Any number of Manhattanites who have taken up residence in Palm Beach would, given the chance, flock back to the Big Apple. They miss their kids, Broadway, the museums, and the memories of living in New York when it was safe, clean, and prosperous. The Bloomberg years were not that long ago; they know recreating that city is simply a matter of political will.

As for Manhattan’s traffic issues? Those can be solved in one week. Put 50 cops at 50 of the city’s worst intersections and start handing out $100 fines to anyone who “blocks the box,” causing gridlock. Crack down on the electric bikes ignoring traffic laws and endangering pedestrians and drivers alike. Get rid of the stupid parking lanes in the middle of broad avenues and confine deliveries to specific times when traffic is lightest, like between 6 a.m. and 8 a.m. 
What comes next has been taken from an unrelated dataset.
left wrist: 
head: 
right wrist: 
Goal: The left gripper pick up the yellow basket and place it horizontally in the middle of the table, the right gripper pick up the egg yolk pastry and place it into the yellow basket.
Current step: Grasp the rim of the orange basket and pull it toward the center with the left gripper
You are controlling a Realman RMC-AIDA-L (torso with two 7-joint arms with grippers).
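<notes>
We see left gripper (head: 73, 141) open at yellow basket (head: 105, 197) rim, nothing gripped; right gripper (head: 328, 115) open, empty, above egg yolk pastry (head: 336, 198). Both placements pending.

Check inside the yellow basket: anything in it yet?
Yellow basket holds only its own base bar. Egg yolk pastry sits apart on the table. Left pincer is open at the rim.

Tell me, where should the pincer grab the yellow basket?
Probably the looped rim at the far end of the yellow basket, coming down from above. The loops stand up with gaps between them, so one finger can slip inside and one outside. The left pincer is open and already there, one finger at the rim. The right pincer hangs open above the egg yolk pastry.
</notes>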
And what about supplying the MTA with much-needed funds? How about making people pay their fares? Half — half —of  the people riding on city buses don’t bother to pay. Assign another 50 cops to ride buses and stop the cheating; in other words, enforce the law. 

Ms. Hochul “paused” her congestion pricing scheme last summer, realizing it was unpopular and could cost Democrats dearly in the November election. The GOP made strides anyway in Manhattan, actually winning one district for the first time in a decade. Residents reported they were fed up with high taxes and rampant crime in their district. 

President-elect Trump also gained 12 points state-wide compared to the 2020 election. If Ms. Hochul follows through with this new congestion pricing plan, she will see this year’s reddish wave become a full-on tsunami, washing her and her fellow Democrats out of power.  We can only hope.